14. Defense mechanism: Unconscious coping strategies that enable the person to deal with pain and trauma.
15. Dependence: An inappropriate feeling of need for a substance or person.
16. Depression: There are numerous types of clinical depression. Each includes a component of overwhelming sadness or entrenched low mood.
17. Empathy: The ability to put on another’s shoes, and to experience and walk around in their world, as if you were that person.
18. Enmeshed: Overly close or smothering boundaries.
19. Immediacy: The counsellor’s ability to use the present situation, and what is happening between the counsellor and client, to better understand the client and their issues.
20. Inferiority: The feeling of being deficient or inadequate.
21. Paranoia: Irrational and excessive fear of being watched or evaluated.

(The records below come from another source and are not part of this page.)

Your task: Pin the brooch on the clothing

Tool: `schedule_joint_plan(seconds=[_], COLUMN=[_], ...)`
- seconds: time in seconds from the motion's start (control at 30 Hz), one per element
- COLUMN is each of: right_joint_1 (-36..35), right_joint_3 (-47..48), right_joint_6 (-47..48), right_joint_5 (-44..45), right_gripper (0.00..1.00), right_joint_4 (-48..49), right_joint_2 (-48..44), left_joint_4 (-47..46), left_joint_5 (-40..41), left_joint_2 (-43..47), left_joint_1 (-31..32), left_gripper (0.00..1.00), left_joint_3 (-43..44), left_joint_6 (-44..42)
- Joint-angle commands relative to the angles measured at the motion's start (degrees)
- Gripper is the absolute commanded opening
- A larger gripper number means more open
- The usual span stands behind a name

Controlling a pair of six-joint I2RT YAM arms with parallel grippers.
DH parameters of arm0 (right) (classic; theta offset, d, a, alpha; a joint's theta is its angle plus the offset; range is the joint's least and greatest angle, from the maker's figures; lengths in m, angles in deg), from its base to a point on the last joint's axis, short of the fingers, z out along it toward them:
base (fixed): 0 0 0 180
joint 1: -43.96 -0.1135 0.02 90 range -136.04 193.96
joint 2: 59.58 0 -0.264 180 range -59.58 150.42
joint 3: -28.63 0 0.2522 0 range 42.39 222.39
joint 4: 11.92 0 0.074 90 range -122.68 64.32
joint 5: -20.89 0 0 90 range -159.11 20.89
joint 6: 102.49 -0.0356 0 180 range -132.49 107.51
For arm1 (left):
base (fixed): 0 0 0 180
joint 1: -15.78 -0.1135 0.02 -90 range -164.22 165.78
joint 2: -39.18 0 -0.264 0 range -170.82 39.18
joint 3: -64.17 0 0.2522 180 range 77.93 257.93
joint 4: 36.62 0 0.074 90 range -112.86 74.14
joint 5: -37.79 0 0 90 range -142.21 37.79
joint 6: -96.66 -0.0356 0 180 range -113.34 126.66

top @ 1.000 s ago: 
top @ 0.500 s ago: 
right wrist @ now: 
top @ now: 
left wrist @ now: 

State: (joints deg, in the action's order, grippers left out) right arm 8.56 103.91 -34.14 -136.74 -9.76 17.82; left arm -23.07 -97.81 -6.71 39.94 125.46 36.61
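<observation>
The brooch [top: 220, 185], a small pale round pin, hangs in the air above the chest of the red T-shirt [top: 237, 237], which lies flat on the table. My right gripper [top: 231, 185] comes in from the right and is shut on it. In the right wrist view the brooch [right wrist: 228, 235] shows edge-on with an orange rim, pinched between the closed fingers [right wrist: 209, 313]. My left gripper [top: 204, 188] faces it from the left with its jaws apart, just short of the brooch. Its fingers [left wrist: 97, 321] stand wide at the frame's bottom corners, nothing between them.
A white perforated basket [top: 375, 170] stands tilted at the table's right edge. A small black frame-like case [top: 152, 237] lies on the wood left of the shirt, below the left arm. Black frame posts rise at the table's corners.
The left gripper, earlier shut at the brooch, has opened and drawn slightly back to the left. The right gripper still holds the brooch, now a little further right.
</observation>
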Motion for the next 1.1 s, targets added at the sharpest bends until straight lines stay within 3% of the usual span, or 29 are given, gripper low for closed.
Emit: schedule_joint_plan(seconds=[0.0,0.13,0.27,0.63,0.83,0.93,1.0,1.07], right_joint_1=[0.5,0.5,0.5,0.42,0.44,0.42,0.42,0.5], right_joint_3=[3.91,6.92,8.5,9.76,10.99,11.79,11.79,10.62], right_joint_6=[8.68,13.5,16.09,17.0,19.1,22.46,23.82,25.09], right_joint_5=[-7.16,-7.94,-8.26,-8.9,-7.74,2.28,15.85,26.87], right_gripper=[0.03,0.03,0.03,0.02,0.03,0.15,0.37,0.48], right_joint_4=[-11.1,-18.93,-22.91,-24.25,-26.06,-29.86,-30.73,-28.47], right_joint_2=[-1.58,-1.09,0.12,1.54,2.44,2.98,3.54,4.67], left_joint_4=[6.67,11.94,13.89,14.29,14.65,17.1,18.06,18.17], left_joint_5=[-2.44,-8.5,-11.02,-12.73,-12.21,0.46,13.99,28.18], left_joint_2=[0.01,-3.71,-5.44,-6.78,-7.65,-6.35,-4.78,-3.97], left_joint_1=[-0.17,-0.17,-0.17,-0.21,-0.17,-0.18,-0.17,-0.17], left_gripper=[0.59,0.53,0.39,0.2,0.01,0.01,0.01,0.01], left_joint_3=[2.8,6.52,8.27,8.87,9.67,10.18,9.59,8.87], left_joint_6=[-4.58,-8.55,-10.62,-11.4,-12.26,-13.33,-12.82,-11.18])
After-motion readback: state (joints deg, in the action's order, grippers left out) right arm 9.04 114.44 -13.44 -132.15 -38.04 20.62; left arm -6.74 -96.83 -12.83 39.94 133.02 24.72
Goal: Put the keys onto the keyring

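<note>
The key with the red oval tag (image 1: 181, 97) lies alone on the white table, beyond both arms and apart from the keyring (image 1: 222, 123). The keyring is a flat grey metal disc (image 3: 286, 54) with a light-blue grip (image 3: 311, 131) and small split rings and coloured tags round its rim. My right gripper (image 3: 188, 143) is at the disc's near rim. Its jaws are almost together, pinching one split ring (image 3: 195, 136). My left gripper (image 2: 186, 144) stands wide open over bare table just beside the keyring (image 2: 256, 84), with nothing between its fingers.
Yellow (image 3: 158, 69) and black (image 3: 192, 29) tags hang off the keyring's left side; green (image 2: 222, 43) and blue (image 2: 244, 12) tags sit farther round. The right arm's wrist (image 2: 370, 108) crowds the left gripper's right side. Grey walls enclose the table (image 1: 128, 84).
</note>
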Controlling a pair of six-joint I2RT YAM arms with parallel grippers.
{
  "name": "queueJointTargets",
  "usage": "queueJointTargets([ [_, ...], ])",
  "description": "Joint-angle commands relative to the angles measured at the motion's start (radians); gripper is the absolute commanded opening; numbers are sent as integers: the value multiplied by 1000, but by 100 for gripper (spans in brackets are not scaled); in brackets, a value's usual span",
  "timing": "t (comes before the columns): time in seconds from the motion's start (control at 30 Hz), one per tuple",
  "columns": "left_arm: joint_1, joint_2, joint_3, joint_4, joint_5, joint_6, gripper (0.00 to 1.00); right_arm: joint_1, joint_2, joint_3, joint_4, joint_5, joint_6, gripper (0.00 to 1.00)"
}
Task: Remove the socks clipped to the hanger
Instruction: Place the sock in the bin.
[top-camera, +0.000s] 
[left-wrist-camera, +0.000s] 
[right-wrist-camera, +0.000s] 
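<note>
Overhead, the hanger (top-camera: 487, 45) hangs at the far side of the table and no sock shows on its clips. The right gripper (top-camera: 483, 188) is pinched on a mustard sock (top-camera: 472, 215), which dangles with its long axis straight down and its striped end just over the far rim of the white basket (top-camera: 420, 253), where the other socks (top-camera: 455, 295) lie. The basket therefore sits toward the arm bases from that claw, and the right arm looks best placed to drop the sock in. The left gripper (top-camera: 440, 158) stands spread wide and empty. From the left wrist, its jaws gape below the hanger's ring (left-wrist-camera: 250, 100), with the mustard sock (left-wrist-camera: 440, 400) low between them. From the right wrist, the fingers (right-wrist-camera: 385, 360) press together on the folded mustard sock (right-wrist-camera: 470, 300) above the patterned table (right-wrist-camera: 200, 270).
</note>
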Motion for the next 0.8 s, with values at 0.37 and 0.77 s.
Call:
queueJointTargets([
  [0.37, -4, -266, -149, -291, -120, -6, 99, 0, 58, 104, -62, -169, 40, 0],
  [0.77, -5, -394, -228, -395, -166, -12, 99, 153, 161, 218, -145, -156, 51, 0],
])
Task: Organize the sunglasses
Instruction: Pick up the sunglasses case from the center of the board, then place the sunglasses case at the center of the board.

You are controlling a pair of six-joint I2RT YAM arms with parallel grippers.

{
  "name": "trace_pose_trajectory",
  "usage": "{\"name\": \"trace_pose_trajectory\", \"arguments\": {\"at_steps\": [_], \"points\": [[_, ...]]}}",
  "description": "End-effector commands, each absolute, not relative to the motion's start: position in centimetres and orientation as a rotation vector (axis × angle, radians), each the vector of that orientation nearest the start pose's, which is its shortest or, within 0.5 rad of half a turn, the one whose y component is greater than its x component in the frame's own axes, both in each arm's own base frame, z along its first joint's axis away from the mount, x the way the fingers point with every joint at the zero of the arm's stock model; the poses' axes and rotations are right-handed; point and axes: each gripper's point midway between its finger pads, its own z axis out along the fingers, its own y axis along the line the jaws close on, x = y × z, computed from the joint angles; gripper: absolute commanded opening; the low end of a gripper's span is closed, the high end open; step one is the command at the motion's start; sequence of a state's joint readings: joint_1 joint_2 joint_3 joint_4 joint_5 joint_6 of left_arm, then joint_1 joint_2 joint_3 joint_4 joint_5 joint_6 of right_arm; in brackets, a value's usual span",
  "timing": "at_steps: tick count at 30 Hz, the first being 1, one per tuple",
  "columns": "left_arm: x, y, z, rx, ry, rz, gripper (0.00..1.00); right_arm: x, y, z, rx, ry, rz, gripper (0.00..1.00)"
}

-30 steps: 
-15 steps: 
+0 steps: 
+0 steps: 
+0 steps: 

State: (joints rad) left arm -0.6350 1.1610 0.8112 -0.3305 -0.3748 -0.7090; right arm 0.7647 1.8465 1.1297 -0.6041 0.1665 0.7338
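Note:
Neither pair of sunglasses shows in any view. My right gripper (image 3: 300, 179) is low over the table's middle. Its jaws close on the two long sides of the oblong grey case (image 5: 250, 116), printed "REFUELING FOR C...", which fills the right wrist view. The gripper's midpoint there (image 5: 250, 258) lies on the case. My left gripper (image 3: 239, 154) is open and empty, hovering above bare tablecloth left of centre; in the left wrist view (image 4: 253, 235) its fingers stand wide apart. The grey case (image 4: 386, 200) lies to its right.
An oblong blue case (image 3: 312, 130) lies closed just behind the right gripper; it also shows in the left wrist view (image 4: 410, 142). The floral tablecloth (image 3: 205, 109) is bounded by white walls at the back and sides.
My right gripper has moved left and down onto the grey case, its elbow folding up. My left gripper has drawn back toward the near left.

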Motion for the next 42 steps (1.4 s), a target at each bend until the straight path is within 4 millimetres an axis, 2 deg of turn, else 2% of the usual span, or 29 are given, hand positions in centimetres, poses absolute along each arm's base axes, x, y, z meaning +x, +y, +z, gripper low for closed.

22. Projection: A defense mechanism where the blame is shifted from ourselves to another.
23. Psychotherapy: A more indepth form of counselling which searches for origins of problems in the person past.
24. Reflecting back content: Paraphrasing what the client has just said.
25. Reflecting back feelings: Picking up on and verbalising the covert or overt emotions of the client.
26. Repression: A defense mechanism which pushes unacceptable thoughts and wishes out of the conscious mind. These then become buried in the person’s subconscious.
27. Self-concept: The mental image we have of ourselves.
28. Self-esteem: The extent to which a person cares about, and values, themselves.
29. Subconscious: Thoughts and memories which are inaccessible because they buried below conscious awareness.
30. Summarising: Providing a brief and concise representation of the main points or ideas shared.
31. Transference: Where the client views or treats the counsellor as if they were someone else – someone who is a significant person in their life (such as a parent or other authority figure).
32. Unconditional love: Loving and valuing a person no matter what they say or do.